[Opening Provided records section]
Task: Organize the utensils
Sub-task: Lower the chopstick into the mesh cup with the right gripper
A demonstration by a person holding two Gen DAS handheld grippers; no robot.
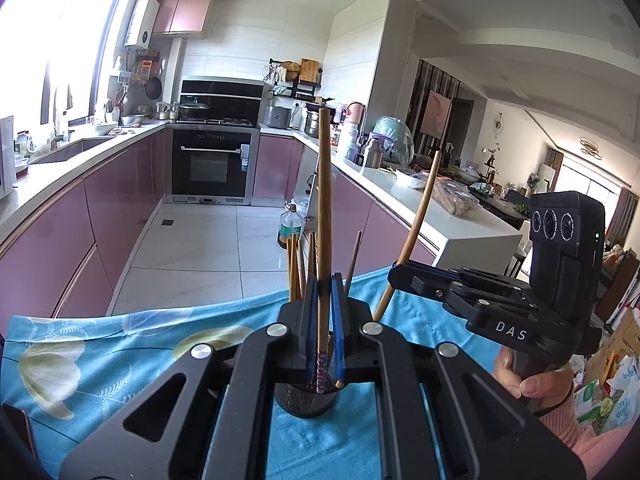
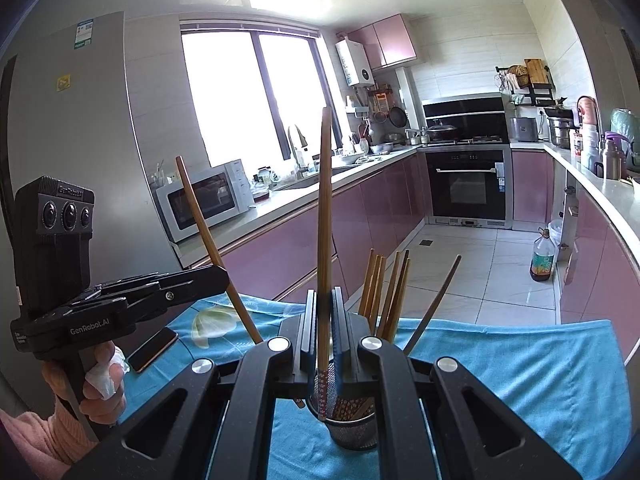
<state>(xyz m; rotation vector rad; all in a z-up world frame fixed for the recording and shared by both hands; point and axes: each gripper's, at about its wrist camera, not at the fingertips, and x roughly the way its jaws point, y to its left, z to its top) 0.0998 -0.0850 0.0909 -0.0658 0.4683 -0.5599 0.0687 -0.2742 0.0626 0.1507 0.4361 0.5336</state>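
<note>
My left gripper [image 1: 325, 280] is shut on an upright wooden chopstick [image 1: 323, 200]. Its patterned lower end hangs at the mouth of a black mesh holder [image 1: 306, 400] on the blue floral cloth [image 1: 100, 352]. Several chopsticks [image 1: 296, 268] stand in the holder. My right gripper [image 2: 324, 294] is shut on another upright chopstick [image 2: 325, 200], whose patterned end is over the same mesh holder [image 2: 352, 428], beside several standing chopsticks [image 2: 384, 292]. Each view shows the other gripper from the side: the right gripper [image 1: 394, 270] with its chopstick [image 1: 420, 220], and the left gripper [image 2: 224, 274] with its chopstick [image 2: 208, 232].
A phone [image 2: 152, 348] lies on the cloth at the left. Beyond the cloth's far edge are the tiled kitchen floor [image 1: 200, 240], pink cabinets, an oven [image 2: 466, 184] and a microwave [image 2: 204, 200]. An oil bottle [image 2: 542, 258] stands on the floor. The right counter [image 1: 400, 192] is crowded.
</note>
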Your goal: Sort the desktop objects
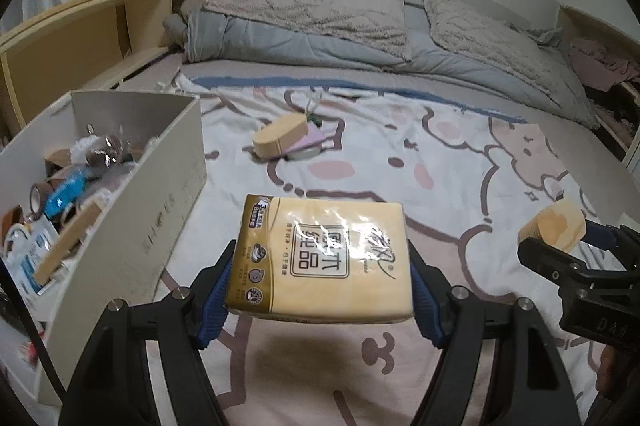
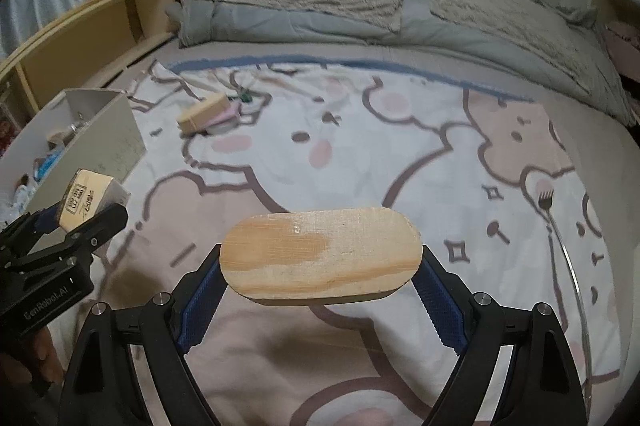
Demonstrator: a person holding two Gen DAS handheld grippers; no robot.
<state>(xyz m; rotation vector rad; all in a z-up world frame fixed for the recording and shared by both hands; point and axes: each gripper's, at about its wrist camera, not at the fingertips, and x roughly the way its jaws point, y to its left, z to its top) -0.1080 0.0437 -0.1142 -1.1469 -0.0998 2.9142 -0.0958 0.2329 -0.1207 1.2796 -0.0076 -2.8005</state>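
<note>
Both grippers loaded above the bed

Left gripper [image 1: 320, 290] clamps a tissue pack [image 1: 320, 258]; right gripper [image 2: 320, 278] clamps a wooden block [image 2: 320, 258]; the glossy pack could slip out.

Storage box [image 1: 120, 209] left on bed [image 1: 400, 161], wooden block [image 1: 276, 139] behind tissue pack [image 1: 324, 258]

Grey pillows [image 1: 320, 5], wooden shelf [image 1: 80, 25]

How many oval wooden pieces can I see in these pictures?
2. One oval wooden piece is gripped in the right tool, above the blanket. The other lies far off on the blanket, beside a purple item. More may be hidden in the box.
</note>
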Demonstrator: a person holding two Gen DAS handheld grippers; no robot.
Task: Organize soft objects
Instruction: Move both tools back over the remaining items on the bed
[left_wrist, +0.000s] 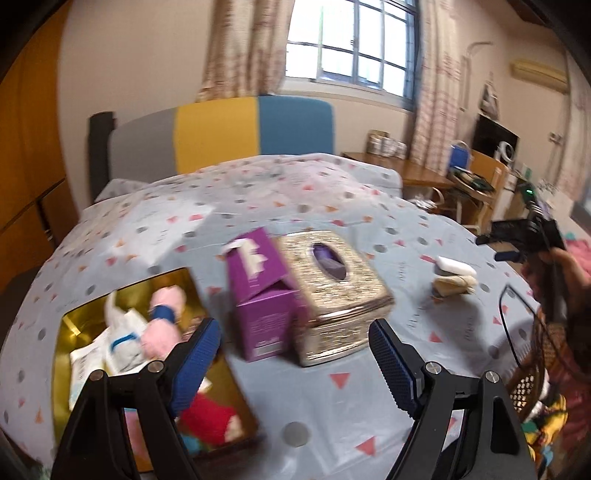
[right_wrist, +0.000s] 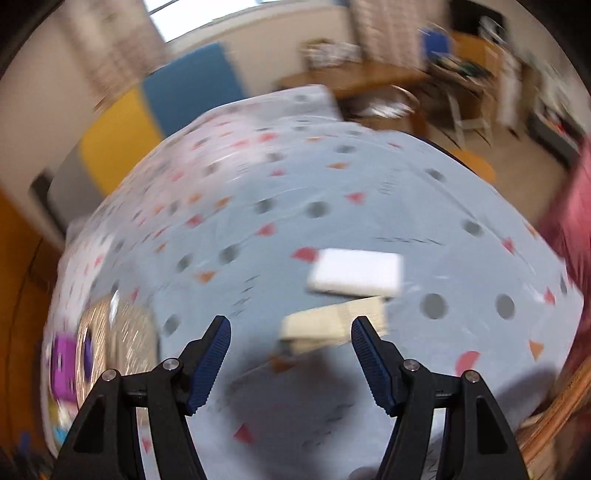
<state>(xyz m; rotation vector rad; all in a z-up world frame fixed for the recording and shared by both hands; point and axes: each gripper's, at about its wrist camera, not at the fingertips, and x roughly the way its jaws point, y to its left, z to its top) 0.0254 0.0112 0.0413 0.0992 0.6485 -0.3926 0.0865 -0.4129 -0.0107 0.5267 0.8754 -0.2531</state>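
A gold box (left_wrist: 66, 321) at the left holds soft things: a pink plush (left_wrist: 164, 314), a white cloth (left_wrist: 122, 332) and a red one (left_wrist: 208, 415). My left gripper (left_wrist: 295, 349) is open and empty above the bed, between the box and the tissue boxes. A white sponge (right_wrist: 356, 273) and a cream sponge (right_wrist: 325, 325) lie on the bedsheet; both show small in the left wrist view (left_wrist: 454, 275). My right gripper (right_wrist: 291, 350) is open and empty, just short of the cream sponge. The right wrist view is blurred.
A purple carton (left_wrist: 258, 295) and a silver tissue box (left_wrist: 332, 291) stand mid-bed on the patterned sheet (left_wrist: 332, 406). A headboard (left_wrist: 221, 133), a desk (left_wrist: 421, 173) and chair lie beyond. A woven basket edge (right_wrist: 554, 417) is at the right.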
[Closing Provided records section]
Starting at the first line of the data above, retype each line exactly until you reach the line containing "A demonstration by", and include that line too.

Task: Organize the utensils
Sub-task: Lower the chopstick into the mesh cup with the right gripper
A demonstration by a person holding two Gen DAS handheld grippers; no robot.

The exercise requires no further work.